PROBLEM TO SOLVE:
Every entry must be printed again exactly, with nothing left out.

GIVEN RECORDS:
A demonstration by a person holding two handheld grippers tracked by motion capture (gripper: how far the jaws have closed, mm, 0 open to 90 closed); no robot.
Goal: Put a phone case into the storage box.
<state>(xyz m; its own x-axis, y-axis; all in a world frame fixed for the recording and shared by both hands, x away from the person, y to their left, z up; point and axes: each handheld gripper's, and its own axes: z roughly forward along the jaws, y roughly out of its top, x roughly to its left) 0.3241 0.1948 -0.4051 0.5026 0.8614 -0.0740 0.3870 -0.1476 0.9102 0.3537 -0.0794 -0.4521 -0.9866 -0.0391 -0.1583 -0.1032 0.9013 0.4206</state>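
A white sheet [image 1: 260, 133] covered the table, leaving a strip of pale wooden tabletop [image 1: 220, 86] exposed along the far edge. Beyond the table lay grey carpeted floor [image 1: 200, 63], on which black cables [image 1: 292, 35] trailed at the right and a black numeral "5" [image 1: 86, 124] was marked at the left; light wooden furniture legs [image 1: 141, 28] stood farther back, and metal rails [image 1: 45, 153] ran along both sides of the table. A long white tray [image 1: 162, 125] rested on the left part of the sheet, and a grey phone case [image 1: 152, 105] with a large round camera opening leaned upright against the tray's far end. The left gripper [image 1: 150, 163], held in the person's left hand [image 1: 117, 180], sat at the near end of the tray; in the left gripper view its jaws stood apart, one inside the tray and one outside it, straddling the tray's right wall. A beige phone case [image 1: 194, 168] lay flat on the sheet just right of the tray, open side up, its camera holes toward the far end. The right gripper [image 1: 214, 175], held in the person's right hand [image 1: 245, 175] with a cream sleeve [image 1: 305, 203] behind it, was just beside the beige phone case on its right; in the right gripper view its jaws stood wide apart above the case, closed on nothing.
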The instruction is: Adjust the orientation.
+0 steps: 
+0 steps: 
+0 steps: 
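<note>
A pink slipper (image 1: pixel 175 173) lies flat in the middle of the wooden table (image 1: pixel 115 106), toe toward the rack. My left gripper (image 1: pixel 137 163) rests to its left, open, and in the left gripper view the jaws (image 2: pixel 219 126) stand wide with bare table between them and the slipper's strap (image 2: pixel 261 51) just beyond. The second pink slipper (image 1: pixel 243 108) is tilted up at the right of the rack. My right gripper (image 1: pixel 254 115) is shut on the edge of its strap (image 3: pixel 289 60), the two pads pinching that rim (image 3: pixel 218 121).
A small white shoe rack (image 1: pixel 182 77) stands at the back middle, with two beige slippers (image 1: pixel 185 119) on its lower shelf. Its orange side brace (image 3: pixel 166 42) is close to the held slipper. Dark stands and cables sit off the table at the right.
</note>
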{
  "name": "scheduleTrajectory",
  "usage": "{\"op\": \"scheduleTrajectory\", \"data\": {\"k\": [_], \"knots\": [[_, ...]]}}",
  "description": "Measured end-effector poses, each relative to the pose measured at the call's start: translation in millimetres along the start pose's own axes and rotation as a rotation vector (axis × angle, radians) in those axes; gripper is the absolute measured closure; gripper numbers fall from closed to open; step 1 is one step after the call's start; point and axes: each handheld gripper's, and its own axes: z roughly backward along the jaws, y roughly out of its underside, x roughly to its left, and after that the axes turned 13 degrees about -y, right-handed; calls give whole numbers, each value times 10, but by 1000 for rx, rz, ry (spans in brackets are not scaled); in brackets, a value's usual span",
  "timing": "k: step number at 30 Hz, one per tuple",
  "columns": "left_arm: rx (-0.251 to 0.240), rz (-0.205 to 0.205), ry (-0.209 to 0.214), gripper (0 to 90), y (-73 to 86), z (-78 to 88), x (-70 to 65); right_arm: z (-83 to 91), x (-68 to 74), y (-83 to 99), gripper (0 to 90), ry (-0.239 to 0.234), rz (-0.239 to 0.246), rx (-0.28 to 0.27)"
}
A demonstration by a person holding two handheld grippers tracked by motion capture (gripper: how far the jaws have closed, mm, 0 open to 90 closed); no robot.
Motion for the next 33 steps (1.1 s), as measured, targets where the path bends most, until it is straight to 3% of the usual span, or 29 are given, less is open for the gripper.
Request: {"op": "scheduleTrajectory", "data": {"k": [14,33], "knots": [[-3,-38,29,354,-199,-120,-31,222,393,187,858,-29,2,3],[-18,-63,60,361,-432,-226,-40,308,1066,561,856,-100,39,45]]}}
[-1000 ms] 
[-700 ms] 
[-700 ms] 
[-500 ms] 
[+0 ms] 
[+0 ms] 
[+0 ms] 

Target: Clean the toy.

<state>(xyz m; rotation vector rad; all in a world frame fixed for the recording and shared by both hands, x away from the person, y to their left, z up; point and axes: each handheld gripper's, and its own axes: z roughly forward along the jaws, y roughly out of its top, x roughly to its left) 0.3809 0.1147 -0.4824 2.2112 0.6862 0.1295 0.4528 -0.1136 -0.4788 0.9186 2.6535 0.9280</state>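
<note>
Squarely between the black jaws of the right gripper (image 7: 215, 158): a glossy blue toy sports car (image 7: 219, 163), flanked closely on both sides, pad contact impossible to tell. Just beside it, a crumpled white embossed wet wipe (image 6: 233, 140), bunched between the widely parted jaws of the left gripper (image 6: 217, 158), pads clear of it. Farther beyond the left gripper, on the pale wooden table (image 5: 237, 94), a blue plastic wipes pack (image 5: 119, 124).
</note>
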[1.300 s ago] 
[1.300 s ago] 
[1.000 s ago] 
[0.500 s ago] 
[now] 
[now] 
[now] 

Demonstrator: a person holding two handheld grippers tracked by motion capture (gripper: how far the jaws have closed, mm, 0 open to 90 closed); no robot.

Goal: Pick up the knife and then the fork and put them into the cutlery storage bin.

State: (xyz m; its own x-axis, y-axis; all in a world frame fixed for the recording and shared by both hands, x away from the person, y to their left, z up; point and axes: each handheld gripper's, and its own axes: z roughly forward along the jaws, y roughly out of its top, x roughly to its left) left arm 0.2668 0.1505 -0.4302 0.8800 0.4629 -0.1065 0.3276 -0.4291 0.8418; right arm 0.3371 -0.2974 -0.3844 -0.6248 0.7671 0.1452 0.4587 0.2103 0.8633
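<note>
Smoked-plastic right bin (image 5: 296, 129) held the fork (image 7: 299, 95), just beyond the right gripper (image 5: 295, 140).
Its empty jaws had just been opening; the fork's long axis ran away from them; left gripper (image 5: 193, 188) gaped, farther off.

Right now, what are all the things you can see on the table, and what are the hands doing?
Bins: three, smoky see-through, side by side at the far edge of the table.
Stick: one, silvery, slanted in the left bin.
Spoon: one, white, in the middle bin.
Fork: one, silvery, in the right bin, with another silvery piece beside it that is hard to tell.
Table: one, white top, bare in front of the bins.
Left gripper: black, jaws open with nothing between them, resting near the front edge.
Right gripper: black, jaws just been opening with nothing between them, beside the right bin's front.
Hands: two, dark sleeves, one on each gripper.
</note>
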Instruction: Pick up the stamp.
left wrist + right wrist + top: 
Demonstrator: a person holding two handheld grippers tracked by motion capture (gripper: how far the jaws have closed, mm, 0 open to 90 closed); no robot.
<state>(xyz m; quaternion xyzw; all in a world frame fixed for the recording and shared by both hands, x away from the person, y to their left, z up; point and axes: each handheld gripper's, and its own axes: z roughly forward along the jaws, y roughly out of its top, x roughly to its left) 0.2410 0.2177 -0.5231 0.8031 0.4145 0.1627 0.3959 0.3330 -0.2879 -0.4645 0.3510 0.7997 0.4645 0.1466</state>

WRITTEN ANSWER:
A demonstration by a person holding two handheld grippers tracked by motion capture (gripper: how far the jaws have closed, mm, 0 open to 90 closed); no robot.
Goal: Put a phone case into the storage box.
<state>(xyz m; its own x-axis, y-axis; all in a world frame fixed for the recording and shared by both hands, x away from the person, y to their left, z up; point and axes: each handheld gripper's, and its own axes: z roughly forward along the jaws, y roughly out of its top, x roughly to its left) 0.3241 0.1948 -0.4051 0.5026 0.8614 -0.0740 0.3870 -0.1476 0.9102 0.3537 -0.0794 -0.4521 -0.9866 -0.0391 -0.1583 -0.1032 0.9013 0.4206</state>
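A white sheet [image 1: 260, 133] covered the table, leaving a strip of pale wooden tabletop [image 1: 220, 86] exposed along the far edge. Beyond the table lay grey carpeted floor [image 1: 200, 63], on which black cables [image 1: 292, 35] trailed at the right and a black numeral "5" [image 1: 86, 124] was marked at the left; light wooden furniture legs [image 1: 141, 28] stood farther back, and metal rails [image 1: 45, 153] ran along both sides of the table. A long white tray [image 1: 162, 125] rested on the left part of the sheet, and a grey phone case [image 1: 152, 105] with a large round camera opening leaned upright against the tray's far end. The left gripper [image 1: 150, 163], held in the person's left hand [image 1: 117, 180], sat at the near end of the tray; in the left gripper view its jaws stood apart, one inside the tray and one outside it, straddling the tray's right wall. A beige phone case [image 1: 194, 168] lay flat on the sheet just right of the tray, open side up, its camera holes toward the far end. The right gripper [image 1: 214, 175], held in the person's right hand [image 1: 245, 175] with a cream sleeve [image 1: 305, 203] behind it, was just beside the beige phone case on its right; in the right gripper view its jaws stood wide apart above the case, closed on nothing.
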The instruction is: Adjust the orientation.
+0 steps: 
+0 steps: 
+0 steps: 
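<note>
A pink slipper (image 1: pixel 175 173) lies flat in the middle of the wooden table (image 1: pixel 115 106), toe toward the rack. My left gripper (image 1: pixel 137 163) rests to its left, open, and in the left gripper view the jaws (image 2: pixel 219 126) stand wide with bare table between them and the slipper's strap (image 2: pixel 261 51) just beyond. The second pink slipper (image 1: pixel 243 108) is tilted up at the right of the rack. My right gripper (image 1: pixel 254 115) is shut on the edge of its strap (image 3: pixel 289 60), the two pads pinching that rim (image 3: pixel 218 121).
A small white shoe rack (image 1: pixel 182 77) stands at the back middle, with two beige slippers (image 1: pixel 185 119) on its lower shelf. Its orange side brace (image 3: pixel 166 42) is close to the held slipper. Dark stands and cables sit off the table at the right.
</note>
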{
  "name": "scheduleTrajectory",
  "usage": "{\"op\": \"scheduleTrajectory\", \"data\": {\"k\": [_], \"knots\": [[_, ...]]}}",
  "description": "Measured end-effector poses, each relative to the pose measured at the call's start: translation in millimetres along the start pose's own axes and rotation as a rotation vector (axis × angle, radians) in those axes; gripper is the absolute measured closure; gripper numbers fall from closed to open; step 1 is one step after the call's start; point and axes: each handheld gripper's, and its own axes: z roughly backward along the jaws, y roughly out of its underside, x roughly to its left, and after that the axes turned 13 degrees about -y, right-handed; calls give whole numbers, each value times 10, but by 1000 for rx, rz, ry (spans in brackets are not scaled); in brackets, a value's usual span",
  "timing": "k: step number at 30 Hz, one per tuple",
  "columns": "left_arm: rx (-0.251 to 0.240), rz (-0.205 to 0.205), ry (-0.209 to 0.214), gripper (0 to 90), y (-73 to 86), z (-78 to 88), x (-70 to 65); right_arm: z (-83 to 91), x (-68 to 74), y (-83 to 99), gripper (0 to 90), ry (-0.239 to 0.234), rz (-0.239 to 0.246), rx (-0.28 to 0.27)"
}
A demonstration by a person holding two handheld grippers tracked by motion capture (gripper: how far the jaws have closed, mm, 0 open to 90 closed); no robot.
Motion for the next 33 steps (1.1 s), as measured, targets where the path bends most, until it is straight to 3% of the usual span, or 29 are given, less is open for the gripper.
Request: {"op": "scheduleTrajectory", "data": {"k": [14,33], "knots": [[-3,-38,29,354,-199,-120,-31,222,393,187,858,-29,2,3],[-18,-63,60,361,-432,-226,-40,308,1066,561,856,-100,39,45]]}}
[-1000 ms] 
[-700 ms] 
[-700 ms] 
[-500 ms] 
[+0 ms] 
[+0 ms] 
[+0 ms] 

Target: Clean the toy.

<state>(xyz m; rotation vector rad; all in a world frame fixed for the recording and shared by both hands, x away from the person, y to their left, z up; point and axes: each handheld gripper's, and its own axes: z roughly forward along the jaws, y roughly out of its top, x roughly to its left) 0.3809 0.1147 -0.4824 2.2112 0.6862 0.1295 0.4528 -0.1136 -0.4788 0.9186 2.6535 0.9280</state>
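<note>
Squarely between the black jaws of the right gripper (image 7: 215, 158): a glossy blue toy sports car (image 7: 219, 163), flanked closely on both sides, pad contact impossible to tell. Just beside it, a crumpled white embossed wet wipe (image 6: 233, 140), bunched between the widely parted jaws of the left gripper (image 6: 217, 158), pads clear of it. Farther beyond the left gripper, on the pale wooden table (image 5: 237, 94), a blue plastic wipes pack (image 5: 119, 124).
</note>
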[1.300 s ago] 
[1.300 s ago] 
[1.000 s ago] 
[0.500 s ago] 
[now] 
[now] 
[now] 

Demonstrator: a person holding two handheld grippers tracked by motion capture (gripper: how far the jaws have closed, mm, 0 open to 90 closed); no robot.

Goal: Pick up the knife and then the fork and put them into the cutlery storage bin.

State: (xyz m; its own x-axis, y-axis; all in a world frame fixed for the recording and shared by both hands, x away from the person, y to their left, z up; point and axes: each handheld gripper's, and its own axes: z roughly forward along the jaws, y roughly out of its top, x roughly to its left) left arm 0.2668 0.1505 -0.4302 0.8800 0.4629 -0.1065 0.3276 -0.4291 0.8418; right arm 0.3371 -0.2974 -0.3844 -0.6248 0.7671 0.1452 0.4587 0.2103 0.8633
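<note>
Smoked-plastic right bin (image 5: 296, 129) held the fork (image 7: 299, 95), just beyond the right gripper (image 5: 295, 140).
Its empty jaws had just been opening; the fork's long axis ran away from them; left gripper (image 5: 193, 188) gaped, farther off.

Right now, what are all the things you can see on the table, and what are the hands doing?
Bins: three, smoky see-through, side by side at the far edge of the table.
Stick: one, silvery, slanted in the left bin.
Spoon: one, white, in the middle bin.
Fork: one, silvery, in the right bin, with another silvery piece beside it that is hard to tell.
Table: one, white top, bare in front of the bins.
Left gripper: black, jaws open with nothing between them, resting near the front edge.
Right gripper: black, jaws just been opening with nothing between them, beside the right bin's front.
Hands: two, dark sleeves, one on each gripper.
</note>
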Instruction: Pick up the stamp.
left wrist + right wrist + top: 
Demonstrator: a person holding two handheld grippers tracked by motion capture (gripper: how far the jaws have closed, mm, 0 open to 90 closed); no robot.
<state>(xyz m; quaternion xyzw; all in a world frame fixed for the recording and shared by both hands, x away from the person, y to their left, z up; point and axes: each handheld gripper's, and its own axes: z roughly forward along the jaws, y roughly out of its top, x roughly to its left) 0.2410 0.2177 -0.5231 0.8031 0.4145 0.1627 0.3959 0.3330 -0.2879 -0.4645 0.3510 0.7997 0.4645 0.1466</state>

Nothing remains to be done in this exercise.